IBM next month plans to release a new software product designed to bring business intelligence-style data views to the masses. The goal is to make it easier for workers to transform business objectives into accomplished tasks that align with an organization's larger strategy.
Formerly code-named "Teton," the new offering has been officially christened IBM Workplace for Business Strategy Execution.
The application pulls from a smorgasbord of technologies available through IBM's Workplace collaboration and portal software framework. The demonstration I viewed this week showed team collaboration tools, search, portal technologies, and document management all working in concert to visually map out the process of reaching business goals.
The software is not a separate BI application, but will have a BI look and feel, with dashboard analytics and views of data pulled from Oracle, IBM, and Microsoft data warehouses.
Whereas top executives and project leads typically use a BI enterprise app, "this [application] is on everyone's desktop," said Larry Bowden, vice president of IBM Workplace Software Solutions at the IBM Software Group.
"Top executives have had this capability," he said. "We've taken that executive value and are bringing it down to the rest of the organization so [all] workers can see their portion of an objective."
Portlets and Web services are used to import data to the Workplace for Business Strategy Execution application.

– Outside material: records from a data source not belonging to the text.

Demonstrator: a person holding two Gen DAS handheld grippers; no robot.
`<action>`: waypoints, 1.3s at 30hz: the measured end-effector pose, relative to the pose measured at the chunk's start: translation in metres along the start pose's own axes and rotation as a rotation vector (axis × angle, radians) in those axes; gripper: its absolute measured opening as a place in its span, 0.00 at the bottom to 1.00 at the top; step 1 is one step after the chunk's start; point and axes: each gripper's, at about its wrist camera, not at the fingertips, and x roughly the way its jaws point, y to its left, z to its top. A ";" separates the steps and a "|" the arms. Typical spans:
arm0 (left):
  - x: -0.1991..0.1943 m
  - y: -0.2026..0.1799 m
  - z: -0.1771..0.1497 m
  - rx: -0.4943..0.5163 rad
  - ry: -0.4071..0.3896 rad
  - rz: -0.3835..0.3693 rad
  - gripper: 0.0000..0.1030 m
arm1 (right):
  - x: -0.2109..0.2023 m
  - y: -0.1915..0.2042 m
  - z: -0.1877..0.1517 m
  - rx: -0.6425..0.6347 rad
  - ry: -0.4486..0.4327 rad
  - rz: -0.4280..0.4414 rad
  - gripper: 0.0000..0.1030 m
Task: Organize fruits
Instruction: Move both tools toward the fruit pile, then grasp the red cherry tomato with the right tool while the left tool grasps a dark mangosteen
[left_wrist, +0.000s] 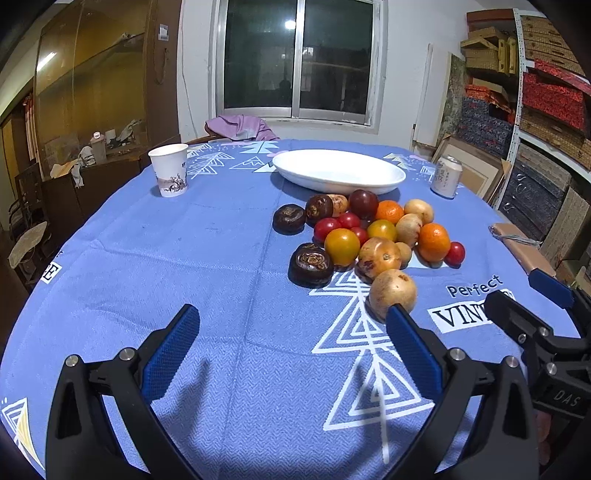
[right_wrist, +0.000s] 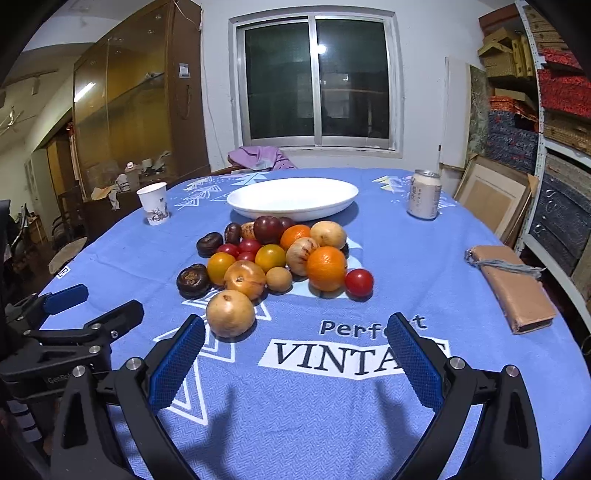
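White plate (right_wrist: 236, 201) holds nothing — fruit pile (right_wrist: 280, 254) lies on the tablecloth (right_wrist: 406, 266) just before it. Left gripper (left_wrist: 291, 325) and right gripper (right_wrist: 295, 332): fingers spread, gripping nothing.

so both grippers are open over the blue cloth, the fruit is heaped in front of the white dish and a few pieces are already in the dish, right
Not quite. The white dish holds no fruit yet; the right wrist view looks into its bare inside. The rest stands: the left gripper and right gripper are both open over the blue cloth, and the fruit pile sits on the cloth in front of the dish.
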 end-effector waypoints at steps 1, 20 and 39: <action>0.000 -0.001 0.000 0.004 -0.002 0.005 0.96 | -0.001 -0.001 0.000 0.007 0.000 0.006 0.97; 0.006 0.007 -0.003 -0.043 0.034 -0.005 0.96 | 0.006 -0.019 -0.003 0.131 0.021 0.101 0.97; 0.028 0.017 0.022 0.133 0.117 -0.058 0.96 | 0.018 -0.044 0.006 0.068 0.164 0.358 0.97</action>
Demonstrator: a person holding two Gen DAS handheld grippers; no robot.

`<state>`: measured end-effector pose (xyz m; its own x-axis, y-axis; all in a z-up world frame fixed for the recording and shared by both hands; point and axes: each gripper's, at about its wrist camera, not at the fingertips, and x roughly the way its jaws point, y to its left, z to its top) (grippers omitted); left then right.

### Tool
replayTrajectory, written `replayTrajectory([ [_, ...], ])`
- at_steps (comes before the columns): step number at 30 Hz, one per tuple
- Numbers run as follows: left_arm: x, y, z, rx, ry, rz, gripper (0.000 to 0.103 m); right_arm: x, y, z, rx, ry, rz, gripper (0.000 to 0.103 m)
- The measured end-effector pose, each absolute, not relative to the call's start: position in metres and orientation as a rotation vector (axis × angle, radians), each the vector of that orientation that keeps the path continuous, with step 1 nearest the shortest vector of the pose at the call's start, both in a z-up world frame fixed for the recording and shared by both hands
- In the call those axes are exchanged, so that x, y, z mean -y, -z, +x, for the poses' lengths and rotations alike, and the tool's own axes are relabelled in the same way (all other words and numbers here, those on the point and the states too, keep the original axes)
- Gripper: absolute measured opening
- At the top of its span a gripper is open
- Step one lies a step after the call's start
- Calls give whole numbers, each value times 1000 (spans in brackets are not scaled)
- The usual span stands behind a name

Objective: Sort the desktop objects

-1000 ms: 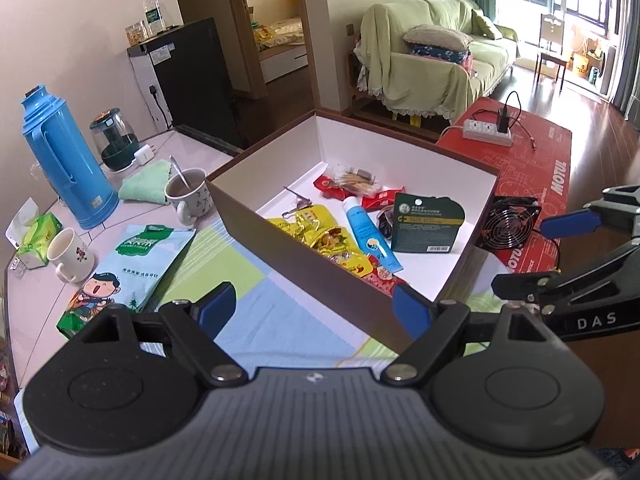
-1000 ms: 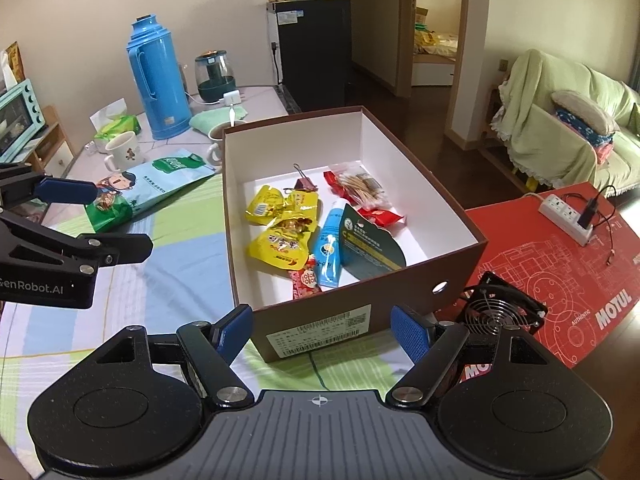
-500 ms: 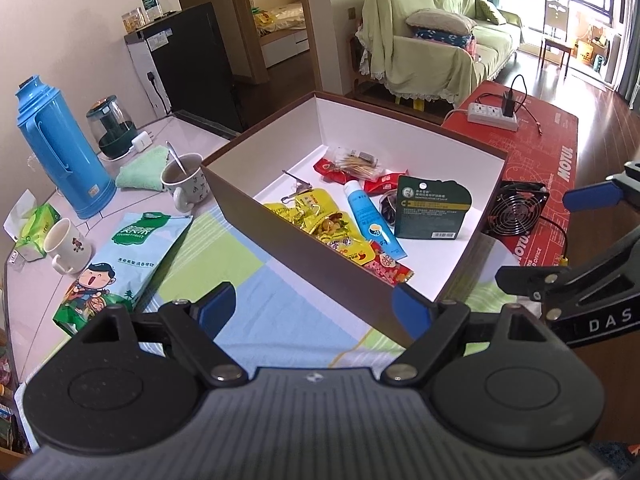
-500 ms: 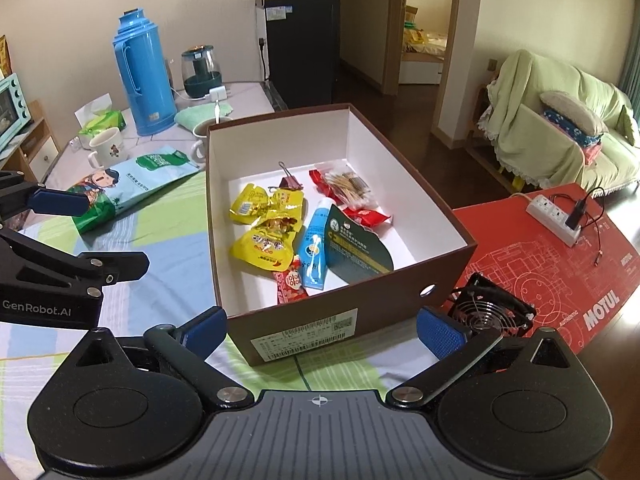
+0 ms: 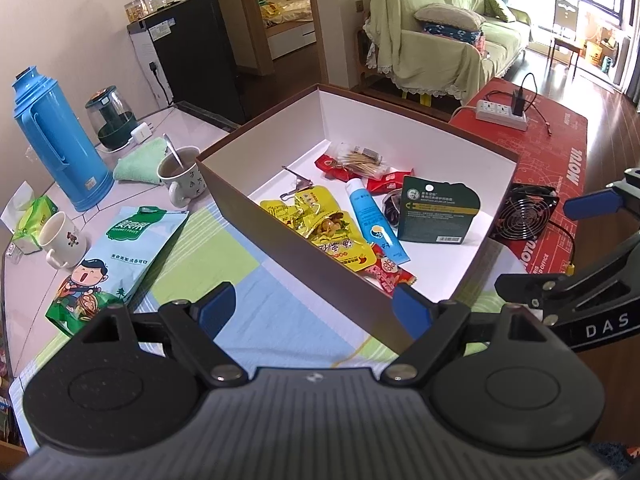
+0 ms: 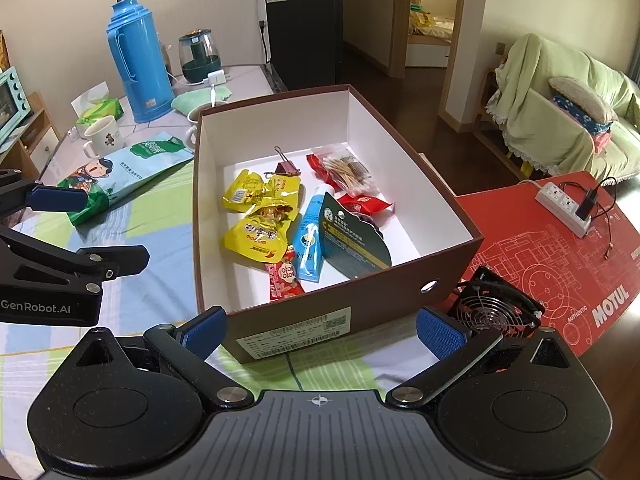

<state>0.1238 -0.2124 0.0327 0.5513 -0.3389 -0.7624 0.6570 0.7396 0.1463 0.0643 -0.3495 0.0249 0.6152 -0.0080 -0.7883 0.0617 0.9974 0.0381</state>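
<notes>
A: Where is the box (image 6: pixel 400 280)?

B: On the checked cloth (image 5: pixel 280 312), at the table's edge. Brown outside, white inside, lid off, a label on the short wall facing the right gripper (image 6: pixel 322 326).

A: What lies in it?

B: Yellow snack packs (image 6: pixel 260 220), a blue tube (image 6: pixel 310 240), a dark green card (image 6: pixel 352 240) leaning up against the tube, red packets (image 6: pixel 362 204), a bag of cotton swabs (image 6: pixel 346 168) and a binder clip (image 6: pixel 286 166). A small red wrapper (image 6: pixel 282 278) lies nearest the label wall. Something dark sits behind the card; I cannot tell what it is.

A: And the grippers?

B: Both have their jaws spread wide and hold nothing. The right one hangs just short of the label wall. The left gripper (image 5: pixel 314 308) hangs over the cloth beside the long wall.

A: What is outside the box?

B: A pale blue snack bag (image 5: pixel 116 252) lies flat on the cloth, left of the box. Behind it stand two mugs (image 5: pixel 62 236), one with a spoon, then a blue flask (image 5: pixel 56 140), a green towel (image 5: pixel 140 160) and a tissue pack (image 5: pixel 32 216).

A: On the floor?

B: A small fan (image 6: pixel 496 304) on a red mat (image 6: pixel 560 248), close by the box's corner.
</notes>
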Motion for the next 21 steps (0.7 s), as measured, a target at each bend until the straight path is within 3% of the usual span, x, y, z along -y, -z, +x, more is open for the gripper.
replayTrajectory([
  [21,244,-30,138,-792,538,410,83,384,-21,95,-925,-49,55,103],
])
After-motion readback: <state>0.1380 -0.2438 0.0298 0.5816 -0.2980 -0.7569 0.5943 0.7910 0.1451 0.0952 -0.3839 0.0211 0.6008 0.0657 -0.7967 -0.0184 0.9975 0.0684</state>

"It can take BPEL (Business Process Execution Language) flows, choreographies, portlets, Web services, and can import Excel spreadsheet metrics," Bowden said.
It also supports dashboards, portlets, and analytic tools from other vendors.
The tool helps workers outline a project's objectives, monitor progress, and assign accountability for specific steps.
The data is conveyed to users visually through scorecards, which can be acted upon in real time via collaboration tools, and in-context dashboards. Furthermore, workers can see maps of relationships with other workers, business units, and external organizations such as suppliers.
One of the biggest benefits of the application is that users don't have to call the IT department to set it up, Bowden said.
"It gives more power to people to move on objectives and manage achievements themselves," he said.
Next up for Workplace are two line-of-business productivity modules targeting sales professionals as well as compliance and risk-management officers. The sales module will include features to coordinate information for sales opportunities, figures, bonuses, competitors, and customer information. The compliance module will offer visual dashboards to help workers see areas of the organization that meet or don't meet compliance regulations such as Sarbanes-Oxley and HIPAA.
IBM Workplace for Business Strategy Execution is available now in beta form. General availability will begin in October.